Remote Operations & NOC Leadership
- Build and lead a 24×7 global remote operations organization.
- Develop a remote-first model to manage distributed clusters.
- Implement standardized runbooks, escalation paths, and observability across hardware, performance, power, cooling, and environmental telemetry.
Software & Platform Maintenance
- Partner with Platform/DevOps teams to maintain cluster software stacks (Kubernetes, Slurm, Kubeflow).
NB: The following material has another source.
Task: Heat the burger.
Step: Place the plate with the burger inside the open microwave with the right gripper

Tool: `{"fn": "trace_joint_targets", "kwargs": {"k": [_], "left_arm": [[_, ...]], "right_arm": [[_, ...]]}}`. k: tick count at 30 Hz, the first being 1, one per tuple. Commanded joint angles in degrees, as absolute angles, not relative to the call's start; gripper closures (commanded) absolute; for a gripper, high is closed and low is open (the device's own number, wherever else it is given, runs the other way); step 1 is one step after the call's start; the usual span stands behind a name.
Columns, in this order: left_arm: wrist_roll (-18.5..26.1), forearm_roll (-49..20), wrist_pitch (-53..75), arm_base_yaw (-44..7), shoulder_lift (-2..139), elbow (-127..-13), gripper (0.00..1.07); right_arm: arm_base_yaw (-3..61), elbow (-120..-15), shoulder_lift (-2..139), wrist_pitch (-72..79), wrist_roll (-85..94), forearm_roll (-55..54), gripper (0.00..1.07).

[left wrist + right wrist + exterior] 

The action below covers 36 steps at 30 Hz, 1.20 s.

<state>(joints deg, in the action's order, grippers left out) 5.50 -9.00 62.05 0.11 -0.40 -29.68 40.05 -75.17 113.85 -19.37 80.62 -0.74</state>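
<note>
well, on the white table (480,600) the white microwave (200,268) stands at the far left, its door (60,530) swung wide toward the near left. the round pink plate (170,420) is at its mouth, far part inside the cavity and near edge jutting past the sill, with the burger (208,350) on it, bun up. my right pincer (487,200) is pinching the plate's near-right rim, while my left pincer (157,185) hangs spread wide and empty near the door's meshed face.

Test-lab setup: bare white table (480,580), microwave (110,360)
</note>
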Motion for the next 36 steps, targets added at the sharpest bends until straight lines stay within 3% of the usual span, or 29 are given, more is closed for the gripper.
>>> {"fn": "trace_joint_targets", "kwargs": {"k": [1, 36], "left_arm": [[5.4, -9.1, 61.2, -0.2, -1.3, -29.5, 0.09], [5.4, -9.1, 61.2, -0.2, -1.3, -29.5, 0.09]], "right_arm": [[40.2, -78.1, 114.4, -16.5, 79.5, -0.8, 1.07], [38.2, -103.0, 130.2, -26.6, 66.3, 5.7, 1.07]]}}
- Oversee GPU drivers, firmware, CUDA stack, and configuration automation.
- Own patching, upgrades, change management, and low-impact maintenance practices.
- Manage platform layers operating above Kubernetes, including agent infrastructure.
AI-Driven Operations (AIOps)
- Lead adoption of AI/ML for predictive failure detection, anomaly detection, alert triage, and automated remediation.
- Build toward an autonomous, self-healing GPU fleet through data-driven automation.
Vendor & Field Coordination
- Manage OEM and repair vendor relationships and enforce SLAs.
- Coordinate global field technicians and remote hands support.
Capacity & Customer Operations
- Partner with Customer Success and Capacity Planning teams to ensure GPU availability and performance.
- Support large-scale deployments, escalations, and on-premise customer installations.
Team Leadership & Scaling
- Hire and lead teams across hardware operations, reliability engineering, NOC, and automation engineering.
- Establish KPIs, dashboards, and operational reporting to support rapid growth.
Basic Qualifications
- 10+ years of experience in infrastructure, data center, or cloud operations.
- 5+ years managing distributed hardware fleets or large-scale compute environments.
- Experience operating GPU, HPC, or high-performance compute clusters.
- Proven experience leading 24×7 operations teams.
- Strong technical understanding of:
- GPU servers and accelerator infrastructure
-
High-speed networking (InfiniBand/RoCE)
-
Linux systems and hardware troubleshooting
-
Cluster orchestration (Kubernetes, Slurm, or similar)
-
Monitoring and observability platforms
-
Hardware lifecycle management and RMA processes
-
Incident response and SRE practices
-
- Experience applying automation or AI-driven approaches such as AIOps, telemetry analytics, predictive maintenance, and self-healing workflows.
Preferred Qualifications
- Experience working in GPU Cloud, Neo Cloud, or AI infrastructure environments.
- Familiarity with liquid-cooled data centers.
- Experience managing distributed edge or modular data center deployments.
- Background in Site Reliability Engineering, Reliability Engineering, or HPC operations.
- Experience building automation at hyperscale or large fleet environments.
- Demonstrated ability to scale global technical teams and operate effectively in fast-growth startup settings.
Salary Range
$245,000 - $250,000 + Performance Bonus + Equity
Why Gruve
At Gruve, we foster a culture of innovation, collaboration, and continuous learning. We are committed to building a diverse and inclusive workplace where everyone can thrive and contribute their best work. If you’re passionate about technology and eager to make an impact, we’d love to hear from you.
Gruve is an equal opportunity employer. We welcome applicants from all backgrounds and thank all who apply; however, only those selected for an interview will be contacted.